Uetze. Das erst vor drei Jahren von den Kirchengemeinden und der Kommune verabredete Netzwerk, dem sich längst Vereine, Schulen, Kindertagesstätten und andere mit Kindern befasste Einrichtungen sowie der Seniorenbeirat angeschlossen haben, fährt auf der Erfolgsspur. „Das Netzwerk hat bewirkt, dass alle Vereine und Einrichtungen, die mit Kindern zu tun haben, zusammengerückt sind“, zog Diakonin Karin Lawrenz-Meier jetzt Bilanz.
Warum auch der Seniorenbeirat das Bildungsprojekt unterstützt, das zuletzt 137 bedürftigen Kindern pro Schuljahr für jeweils 50 Euro Schulmaterialien bezahlte, begründete der Vorsitzende Rüdiger Römmert so: „Wir sind alle Omas und Opas, haben Enkel und sind daher laufend mit Enkelfreuden befasst.“
Römmert übergab Lawrenz-Meier und Ursula Tesch von der Gemeinde einen auf 3230,50 Euro ausgestellten Scheck.

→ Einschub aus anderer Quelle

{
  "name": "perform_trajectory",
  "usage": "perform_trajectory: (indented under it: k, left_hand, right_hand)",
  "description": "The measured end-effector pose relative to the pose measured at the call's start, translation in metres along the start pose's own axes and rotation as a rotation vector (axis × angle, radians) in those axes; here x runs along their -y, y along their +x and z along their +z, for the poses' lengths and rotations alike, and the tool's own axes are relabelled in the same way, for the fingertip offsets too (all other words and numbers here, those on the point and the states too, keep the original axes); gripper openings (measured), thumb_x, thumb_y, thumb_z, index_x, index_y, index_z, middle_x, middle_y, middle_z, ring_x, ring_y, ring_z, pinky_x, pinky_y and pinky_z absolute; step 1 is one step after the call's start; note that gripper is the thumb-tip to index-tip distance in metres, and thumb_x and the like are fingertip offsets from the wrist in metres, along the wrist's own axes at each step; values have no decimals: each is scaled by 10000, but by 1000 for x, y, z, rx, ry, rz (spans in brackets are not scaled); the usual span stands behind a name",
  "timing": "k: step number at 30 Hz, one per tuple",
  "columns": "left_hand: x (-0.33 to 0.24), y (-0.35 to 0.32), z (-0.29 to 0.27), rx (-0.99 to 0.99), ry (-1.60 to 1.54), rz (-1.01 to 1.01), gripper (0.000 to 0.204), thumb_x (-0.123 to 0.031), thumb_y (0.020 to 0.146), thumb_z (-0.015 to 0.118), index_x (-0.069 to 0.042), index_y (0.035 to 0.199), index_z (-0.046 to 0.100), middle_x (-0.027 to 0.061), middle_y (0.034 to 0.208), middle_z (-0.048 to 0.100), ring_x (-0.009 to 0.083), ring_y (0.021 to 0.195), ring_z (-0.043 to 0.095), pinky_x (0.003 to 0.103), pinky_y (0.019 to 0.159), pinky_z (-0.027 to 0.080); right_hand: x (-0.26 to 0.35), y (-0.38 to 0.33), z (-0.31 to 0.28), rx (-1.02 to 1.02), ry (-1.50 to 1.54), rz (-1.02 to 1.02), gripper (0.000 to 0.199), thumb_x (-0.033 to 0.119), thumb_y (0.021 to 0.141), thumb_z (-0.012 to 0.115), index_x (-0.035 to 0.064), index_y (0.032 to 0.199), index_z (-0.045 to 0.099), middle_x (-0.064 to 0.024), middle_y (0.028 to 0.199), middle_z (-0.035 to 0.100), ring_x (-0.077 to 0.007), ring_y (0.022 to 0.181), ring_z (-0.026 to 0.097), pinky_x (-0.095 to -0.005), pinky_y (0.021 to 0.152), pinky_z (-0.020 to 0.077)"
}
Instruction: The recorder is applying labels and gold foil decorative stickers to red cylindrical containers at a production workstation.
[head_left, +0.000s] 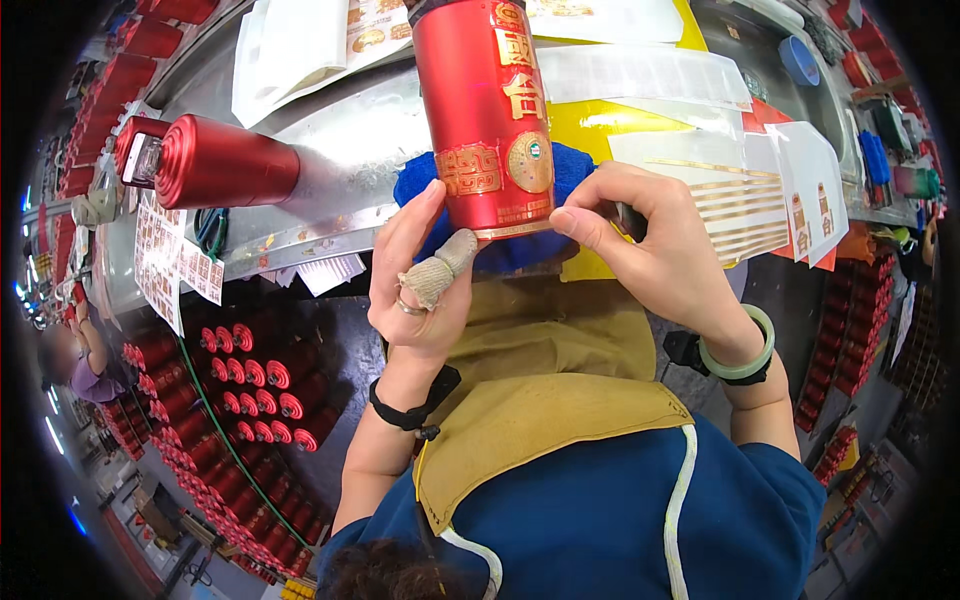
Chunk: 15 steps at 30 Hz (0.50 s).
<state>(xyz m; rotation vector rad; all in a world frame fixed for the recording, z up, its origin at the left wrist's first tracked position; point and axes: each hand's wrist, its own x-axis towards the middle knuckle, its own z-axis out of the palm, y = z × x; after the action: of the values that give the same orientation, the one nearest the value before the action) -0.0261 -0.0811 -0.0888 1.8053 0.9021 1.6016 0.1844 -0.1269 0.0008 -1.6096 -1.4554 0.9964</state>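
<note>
A red bottle (470,95) with gold decals and a round gold seal lies on a folded blue cloth (572,175), its base toward me. A thin gold strip (515,231) runs along the base's edge. Gripping the bottle's lower left side is my left hand (420,275); a pale fabric cot covers one finger, which presses at the strip's left end. My right hand (650,235) is closed, with thumb and index finger pinched at the strip's right end. A dark object, partly hidden, shows behind those fingers.
Another red bottle (230,165) lies at the left, near green-handled scissors (211,232) and decal sheets (165,255). At the right is a sheet of gold strips (735,205). Many red bottles (255,375) stand below the metal table (345,200). A person (90,360) is at far left.
</note>
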Motion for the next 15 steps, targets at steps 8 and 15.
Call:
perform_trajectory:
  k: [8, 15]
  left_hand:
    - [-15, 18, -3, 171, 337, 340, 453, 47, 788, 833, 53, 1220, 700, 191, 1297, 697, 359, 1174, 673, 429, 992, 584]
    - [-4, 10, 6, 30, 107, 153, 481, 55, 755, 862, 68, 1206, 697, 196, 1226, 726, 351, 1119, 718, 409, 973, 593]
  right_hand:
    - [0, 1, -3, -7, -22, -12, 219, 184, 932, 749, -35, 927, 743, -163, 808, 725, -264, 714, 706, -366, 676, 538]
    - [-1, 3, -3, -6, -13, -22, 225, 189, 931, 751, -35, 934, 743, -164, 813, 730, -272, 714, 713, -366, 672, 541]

Das Geld stammt aus dem Verkauf von Postkarten mit Motiven, die von Drittklässlern der Grundschulen in der Gemeinde stammen. Die Kinder hatten ihre Träume gemalt. Der Seniorenrat wählte die besten 20 Bilder aus, ließ sie auf 5000 Karten drucken und brachte diese an die Frau und an den Mann. Inzwischen seien nur noch Restbestände zu haben, sagte Tesch: im Rathaus in Uetze und in der Verwaltungsnebenstelle in Hänigsen.
Nachdem das Netzwerk inzwischen finanziell auf einem soliden Fundament steht, will das kommunale Präventionsgremium nun den nächsten Schritt wagen. Fortan soll es nicht mehr nur Einzelfallhilfen für von Armut betroffene Kinder geben. Das Netzwerk will mit seinem Sozialfonds nächstes Jahr auch Projekte wie den offenen Kindertreff in Eltze und die Hausaufgabenhilfe mit Mittagstisch in Uetze unterstützen.